=== Aim of the exercise ===
From the records below, set down exactly the lines starting with the line that contains "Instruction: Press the" and going on through the line that contains "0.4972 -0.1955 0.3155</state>". Nothing else is wanted.
==== Record extracts ====
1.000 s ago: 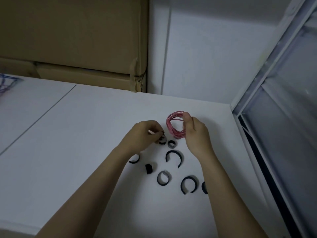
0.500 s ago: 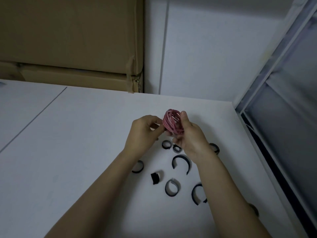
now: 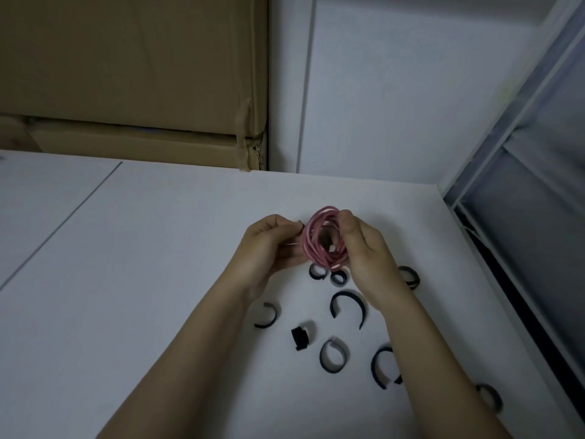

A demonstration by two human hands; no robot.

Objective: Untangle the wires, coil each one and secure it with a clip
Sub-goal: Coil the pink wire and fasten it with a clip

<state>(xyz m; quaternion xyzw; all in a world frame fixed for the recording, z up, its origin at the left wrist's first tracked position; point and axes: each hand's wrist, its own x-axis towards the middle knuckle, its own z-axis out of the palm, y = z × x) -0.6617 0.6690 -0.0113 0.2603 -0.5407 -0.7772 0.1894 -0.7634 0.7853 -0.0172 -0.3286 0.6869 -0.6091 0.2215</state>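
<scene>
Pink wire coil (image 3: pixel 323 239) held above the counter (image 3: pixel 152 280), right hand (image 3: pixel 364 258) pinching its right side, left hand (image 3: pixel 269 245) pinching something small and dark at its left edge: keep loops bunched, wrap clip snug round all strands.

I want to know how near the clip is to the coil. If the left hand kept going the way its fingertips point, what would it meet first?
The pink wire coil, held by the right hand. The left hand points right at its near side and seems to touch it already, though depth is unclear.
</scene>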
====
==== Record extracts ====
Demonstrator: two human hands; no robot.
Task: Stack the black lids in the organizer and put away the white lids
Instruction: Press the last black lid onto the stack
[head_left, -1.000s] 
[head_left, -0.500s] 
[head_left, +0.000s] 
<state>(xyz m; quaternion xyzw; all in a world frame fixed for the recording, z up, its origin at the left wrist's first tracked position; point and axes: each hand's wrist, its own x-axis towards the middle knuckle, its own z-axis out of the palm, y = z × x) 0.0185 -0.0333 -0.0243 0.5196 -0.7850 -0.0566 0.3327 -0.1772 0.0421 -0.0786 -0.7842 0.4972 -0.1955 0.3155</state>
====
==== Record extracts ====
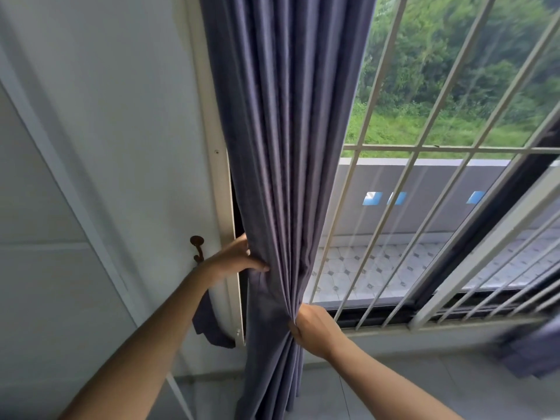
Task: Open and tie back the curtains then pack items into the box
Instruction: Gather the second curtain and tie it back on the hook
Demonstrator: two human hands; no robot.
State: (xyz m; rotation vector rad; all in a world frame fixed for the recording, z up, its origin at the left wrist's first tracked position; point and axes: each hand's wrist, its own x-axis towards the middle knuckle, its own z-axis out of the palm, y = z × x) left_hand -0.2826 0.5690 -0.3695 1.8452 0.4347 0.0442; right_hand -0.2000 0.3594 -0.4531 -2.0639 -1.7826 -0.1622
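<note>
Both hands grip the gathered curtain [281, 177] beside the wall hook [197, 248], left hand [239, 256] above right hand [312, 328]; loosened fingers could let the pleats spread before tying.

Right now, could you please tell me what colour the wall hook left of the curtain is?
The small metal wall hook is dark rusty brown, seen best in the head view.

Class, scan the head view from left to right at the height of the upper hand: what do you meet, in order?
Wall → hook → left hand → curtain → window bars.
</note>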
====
=== Your solution ===
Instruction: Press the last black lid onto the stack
[head_left, -1.000s] 
[head_left, -0.500s] 
[head_left, +0.000s] 
<state>(xyz m; quaternion xyzw; all in a world frame fixed for the recording, z up, its origin at the left wrist's first tracked position; point and axes: each hand's wrist, its own x-axis towards the middle knuckle, its own z-axis out of the palm, y = z × x) 0.0185 -0.0333 -0.0243 0.5196 -0.7850 -0.0566 0.3327 -0.1772 0.0421 -0.0786 -0.7842 0.4972 -0.1955 0.3155</state>

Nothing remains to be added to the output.